- _What you should do_:
All of the data below is to be output without alteration.

- _Recorded information_:
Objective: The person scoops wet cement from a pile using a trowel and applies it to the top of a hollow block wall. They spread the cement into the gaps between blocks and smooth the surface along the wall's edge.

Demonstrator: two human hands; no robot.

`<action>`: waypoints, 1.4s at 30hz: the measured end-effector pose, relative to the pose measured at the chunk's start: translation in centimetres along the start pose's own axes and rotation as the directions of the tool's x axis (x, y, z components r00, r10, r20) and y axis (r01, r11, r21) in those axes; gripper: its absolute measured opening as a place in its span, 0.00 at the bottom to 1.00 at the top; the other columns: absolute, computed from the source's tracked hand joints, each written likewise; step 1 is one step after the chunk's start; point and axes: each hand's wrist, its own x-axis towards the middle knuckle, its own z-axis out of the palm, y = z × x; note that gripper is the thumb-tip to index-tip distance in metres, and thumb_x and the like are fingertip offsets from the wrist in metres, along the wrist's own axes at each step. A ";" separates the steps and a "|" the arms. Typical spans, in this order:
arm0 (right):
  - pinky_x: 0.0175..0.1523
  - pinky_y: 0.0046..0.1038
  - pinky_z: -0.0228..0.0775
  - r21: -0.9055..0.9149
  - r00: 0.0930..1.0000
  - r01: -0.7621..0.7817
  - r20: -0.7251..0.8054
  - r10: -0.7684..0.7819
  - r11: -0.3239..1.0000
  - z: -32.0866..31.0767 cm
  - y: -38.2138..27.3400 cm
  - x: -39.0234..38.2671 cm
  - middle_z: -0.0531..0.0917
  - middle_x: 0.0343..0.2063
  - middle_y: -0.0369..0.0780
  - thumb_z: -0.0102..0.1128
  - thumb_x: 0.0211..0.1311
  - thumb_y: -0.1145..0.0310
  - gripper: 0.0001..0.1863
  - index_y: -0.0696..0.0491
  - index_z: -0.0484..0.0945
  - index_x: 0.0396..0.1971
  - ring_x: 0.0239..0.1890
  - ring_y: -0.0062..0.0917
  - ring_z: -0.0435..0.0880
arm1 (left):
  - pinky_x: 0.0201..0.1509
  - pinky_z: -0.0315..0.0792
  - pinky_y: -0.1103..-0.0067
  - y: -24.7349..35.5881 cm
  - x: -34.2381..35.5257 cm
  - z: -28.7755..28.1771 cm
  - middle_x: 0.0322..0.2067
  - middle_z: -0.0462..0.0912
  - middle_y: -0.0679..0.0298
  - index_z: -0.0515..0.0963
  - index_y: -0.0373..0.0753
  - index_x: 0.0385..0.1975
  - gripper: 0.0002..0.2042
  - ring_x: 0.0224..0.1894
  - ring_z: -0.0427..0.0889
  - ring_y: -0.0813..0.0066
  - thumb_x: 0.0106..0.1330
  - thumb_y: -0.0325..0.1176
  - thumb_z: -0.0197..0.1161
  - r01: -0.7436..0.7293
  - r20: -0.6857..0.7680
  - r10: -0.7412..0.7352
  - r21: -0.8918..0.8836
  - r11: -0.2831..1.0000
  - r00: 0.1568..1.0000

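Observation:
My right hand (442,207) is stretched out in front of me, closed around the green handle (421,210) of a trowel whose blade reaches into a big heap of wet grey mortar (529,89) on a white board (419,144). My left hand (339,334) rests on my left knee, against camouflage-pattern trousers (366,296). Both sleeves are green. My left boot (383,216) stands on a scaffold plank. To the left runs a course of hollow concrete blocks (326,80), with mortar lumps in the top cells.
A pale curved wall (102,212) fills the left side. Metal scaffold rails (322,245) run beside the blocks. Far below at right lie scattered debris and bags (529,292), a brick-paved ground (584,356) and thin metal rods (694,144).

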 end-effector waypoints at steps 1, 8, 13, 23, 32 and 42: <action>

- _Answer space_:
Objective: The person scoops wet cement from a pile using a trowel and applies it to the top of a hollow block wall. They spread the cement into the gaps between blocks and smooth the surface along the wall's edge.

Demonstrator: two human hands; no robot.

`<action>`: waypoints, 1.4s at 30hz: the measured end-effector pose, relative to the pose measured at the chunk's start: translation in centimetres along the start pose's own axes and rotation as the directions of the tool's x axis (x, y, z components r00, r10, r20) and y axis (r01, r11, r21) in those axes; gripper: its absolute measured opening as a place in its span, 0.00 at the bottom to 1.00 at the top; the other columns: absolute, computed from the source's tracked hand joints, each written likewise; step 1 is one step after the chunk's start; point and axes: each hand's wrist, its own x-axis towards the middle knuckle, its own z-axis out of the palm, y = z × x; note that gripper is the thumb-tip to index-tip distance in metres, and thumb_x and the like are fingertip offsets from the wrist in metres, along the wrist's own axes at each step. A ";" separates the steps and a "|" the arms. Typical spans, in this order:
arm0 (right):
  - pinky_x: 0.0175..0.1523
  - pinky_y: 0.0046..0.1038
  - pinky_z: -0.0228..0.0775
  - r21: -0.9055..0.9149
  - r00: 0.0930..1.0000
  - r01: -0.7621..0.7817
  - r20: -0.7251..0.8054
  - r10: -0.7684..0.7819
  - r11: -0.3239..1.0000
  - z: -32.0866..31.0767 cm
  - y: -38.2138..27.3400 cm
  - x: -39.0234..38.2671 cm
  - middle_z: -0.0531..0.0917
  - middle_x: 0.0343..0.2063
  - middle_y: -0.0369..0.0780
  - thumb_z: -0.0102..0.1128
  - thumb_x: 0.0211..0.1311
  - thumb_y: -0.1145..0.0310
  - gripper: 0.0001..0.1863
  - index_y: -0.0696..0.0491
  - index_z: -0.0484..0.0945
  - index_x: 0.0396..0.1971
  - ring_x: 0.0239..0.1890
  - ring_y: -0.0062..0.0917
  - ring_z: -0.0435..0.0880
arm1 (left):
  - pinky_x: 0.0201..0.1509
  - pinky_z: -0.0315..0.0792
  - pinky_y: -0.1103..-0.0067
  - y: -24.7349..35.5881 cm
  - x: -34.2381..35.5257 cm
  - z: -28.7755..28.1771 cm
  - middle_x: 0.0322..0.2067
  - middle_z: -0.0462..0.0912
  - middle_y: -0.0679..0.0298
  - index_z: -0.0515..0.0963
  - index_y: -0.0373..0.0753
  - index_x: 0.0385..0.1975
  - gripper: 0.0002..0.2042
  - ring_x: 0.0224..0.1894
  - ring_z: -0.0427..0.0889
  - ring_y: -0.0813..0.0066
  - thumb_x: 0.0106..0.1330
  - thumb_y: -0.0325..0.1176
  - thumb_z: -0.0197..0.1161
  - r01: -0.7436..0.7293
  - r20: -0.6857..0.7680
  - r10: -0.7412..0.7352
  - r21: -0.8918..0.8836
  - r11: -0.2831..1.0000
  - r00: 0.1568..1.0000

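Observation:
My right hand (442,207) is stretched out in front of me, closed around the green handle (421,210) of a trowel whose blade reaches into a big heap of wet grey mortar (529,89) on a white board (419,144). My left hand (339,334) rests on my left knee, against camouflage-pattern trousers (366,296). Both sleeves are green. My left boot (383,216) stands on a scaffold plank. To the left runs a course of hollow concrete blocks (326,80), with mortar lumps in the top cells.
A pale curved wall (102,212) fills the left side. Metal scaffold rails (322,245) run beside the blocks. Far below at right lie scattered debris and bags (529,292), a brick-paved ground (584,356) and thin metal rods (694,144).
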
 end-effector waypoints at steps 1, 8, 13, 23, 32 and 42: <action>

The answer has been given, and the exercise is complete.